Required work »
Search the data for the word "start" and copy each line that has it.

Source data »
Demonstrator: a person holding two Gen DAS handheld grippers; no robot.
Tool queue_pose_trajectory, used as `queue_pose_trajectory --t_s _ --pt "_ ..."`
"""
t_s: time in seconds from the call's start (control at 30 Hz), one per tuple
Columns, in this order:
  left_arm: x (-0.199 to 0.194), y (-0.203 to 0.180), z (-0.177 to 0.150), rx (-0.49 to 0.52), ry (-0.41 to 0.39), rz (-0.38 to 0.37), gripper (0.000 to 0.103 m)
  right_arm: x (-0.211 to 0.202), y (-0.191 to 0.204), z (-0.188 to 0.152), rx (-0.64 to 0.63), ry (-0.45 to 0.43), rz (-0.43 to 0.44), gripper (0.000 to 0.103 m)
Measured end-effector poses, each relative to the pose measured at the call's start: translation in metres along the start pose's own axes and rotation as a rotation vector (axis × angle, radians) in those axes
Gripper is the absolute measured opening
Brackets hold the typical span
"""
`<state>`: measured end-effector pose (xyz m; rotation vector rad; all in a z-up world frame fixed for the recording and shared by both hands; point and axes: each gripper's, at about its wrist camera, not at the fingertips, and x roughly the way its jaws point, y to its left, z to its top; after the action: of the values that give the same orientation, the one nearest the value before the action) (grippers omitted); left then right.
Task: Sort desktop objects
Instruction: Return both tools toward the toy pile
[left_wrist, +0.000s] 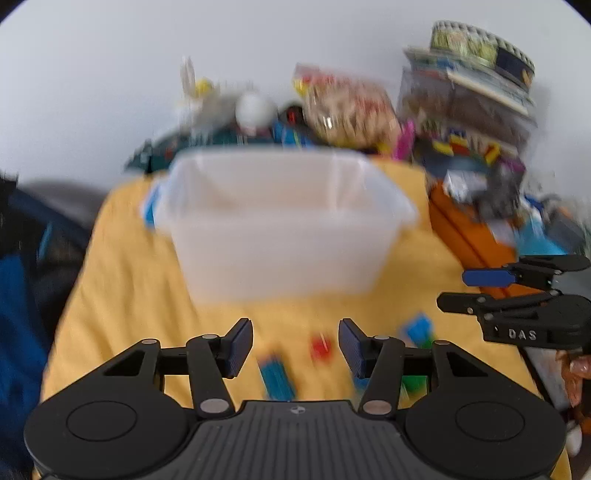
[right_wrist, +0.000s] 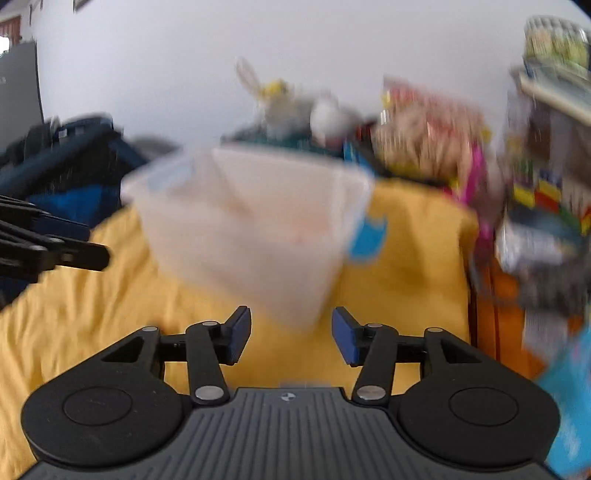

Task response »
t_s: time in seconds from the call's start (control at 30 Hz), one per tuple
Measured end-effector poses, each relative to the pose measured at the call's start: translation in metres along the start pose's own axes and rotation as a rotation vector (axis × angle, radians) in those axes

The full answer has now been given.